In fact quite often the answer is “neither, use a div” but these two new elements initially aren’t all that easy to get your head around and because it forces us to think about what we’re writing and the way we present it, we’re thinking in a way we haven’t had to before when laying out a HTML page. And whilst this is a good thing, it does require a bit of thought.

Many HTML5 gurus such as HTML5Doctors Oli Studholme and Bruce Lawson have written about this, and this article adds my own voice and thinking on this one.

Div

The first question you need to ask yourself, is if you simply want to contain information for styling, use a div. The meaning of the div element hasn’t changed in HTML5 from HTML 4.01 and it is often the case that this is what you need. If the elements being enclosed are not related to each other semantically and have no generic heading, then div is your man.

Section

Now that you’ve decided that the content to be enclosed is related, let’s take a look at the section element. The HTML5 specification currently states that:

The section element represents a generic section of a document or application. A section, in this context, is a thematic grouping of content, typically with a heading.

So basically the section element should contain related information grouped under a generic heading.

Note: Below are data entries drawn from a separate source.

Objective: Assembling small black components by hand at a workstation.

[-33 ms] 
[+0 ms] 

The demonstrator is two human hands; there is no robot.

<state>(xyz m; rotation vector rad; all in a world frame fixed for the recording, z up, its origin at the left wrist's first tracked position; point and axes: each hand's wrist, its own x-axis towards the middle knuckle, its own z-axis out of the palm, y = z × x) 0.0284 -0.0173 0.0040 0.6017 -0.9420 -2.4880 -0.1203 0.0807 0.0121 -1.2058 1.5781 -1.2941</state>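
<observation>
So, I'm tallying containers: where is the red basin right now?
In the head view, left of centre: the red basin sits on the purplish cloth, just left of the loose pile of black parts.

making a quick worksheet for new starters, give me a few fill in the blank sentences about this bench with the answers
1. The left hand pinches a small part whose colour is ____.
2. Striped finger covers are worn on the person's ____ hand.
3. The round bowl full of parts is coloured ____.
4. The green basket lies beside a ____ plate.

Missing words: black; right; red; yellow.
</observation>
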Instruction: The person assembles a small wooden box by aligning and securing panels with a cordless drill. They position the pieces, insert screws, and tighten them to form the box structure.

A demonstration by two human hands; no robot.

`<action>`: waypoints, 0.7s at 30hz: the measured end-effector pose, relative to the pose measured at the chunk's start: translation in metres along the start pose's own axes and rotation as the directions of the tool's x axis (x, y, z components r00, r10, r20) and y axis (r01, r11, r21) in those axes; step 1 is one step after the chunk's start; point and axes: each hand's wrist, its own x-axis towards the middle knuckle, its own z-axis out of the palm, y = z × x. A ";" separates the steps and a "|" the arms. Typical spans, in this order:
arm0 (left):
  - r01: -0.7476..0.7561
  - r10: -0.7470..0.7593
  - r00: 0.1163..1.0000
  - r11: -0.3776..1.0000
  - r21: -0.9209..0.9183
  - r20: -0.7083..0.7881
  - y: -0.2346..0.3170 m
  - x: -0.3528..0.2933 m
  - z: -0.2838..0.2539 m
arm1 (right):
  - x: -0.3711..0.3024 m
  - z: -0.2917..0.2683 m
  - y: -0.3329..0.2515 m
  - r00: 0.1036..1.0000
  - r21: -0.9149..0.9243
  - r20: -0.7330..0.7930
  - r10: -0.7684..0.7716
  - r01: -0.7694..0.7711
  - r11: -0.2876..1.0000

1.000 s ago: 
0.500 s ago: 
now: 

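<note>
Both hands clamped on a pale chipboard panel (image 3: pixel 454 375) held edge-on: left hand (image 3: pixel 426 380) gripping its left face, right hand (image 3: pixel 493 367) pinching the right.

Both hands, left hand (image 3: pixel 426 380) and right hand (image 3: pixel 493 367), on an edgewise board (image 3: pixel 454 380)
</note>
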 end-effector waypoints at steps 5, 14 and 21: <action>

Estelle Wey creates a good analogy when she talks about a newspaper being split into sections: news, sports and real-estate (well she is American). Each of these has a generic heading and contains information that is related to this heading. Chances are each of these sections will contain articles, which leads us nicely onto…

Article

The article element is specific type of section element in that it:

represents a self-contained composition in a document, page, application, or site and that is, in principle, independently distributable or reusable, e.g. in syndication.

(HTML5 specification again).

So using the newspaper analogy above, the sports section will contain articles that are about sports, with each individual piece having it’s own heading and story and being entirely self-contained.

The HTML5 specification also likes to point out that:

Authors are encouraged to use the article element instead of the section element when it would make sense to syndicate the contents of the element.

and in this case once again the news article analogy holds true, as newspaper websites RSS feeds will often contain links to each article – which is self-contained.

Nesting

That’s all well and good, but where some more confusion reigns is where you can have an article inside a section which also contains sections itself. This is perfectly legal (in HTML5 terms) and usually a good idea if the article is a long one and splitting it up into sections is logically a good idea.

This of course means that you can get into a muddle with too many nested sections and articles within each other, but as with divitis, in general if that begins to happen you’re doing it wrong and need to go back and rethink your semantic structure.

Conclusion

I could have filled this article with many code examples, but ultimately you need to think about this one yourself as it’s your content and you need to think about how is should be presented semantically. There are no real hard and fast rules regarding using article and section, just guidelines to help you make an informed decision and you’ll make mistakes on the way and will learn from them (just as I and others have).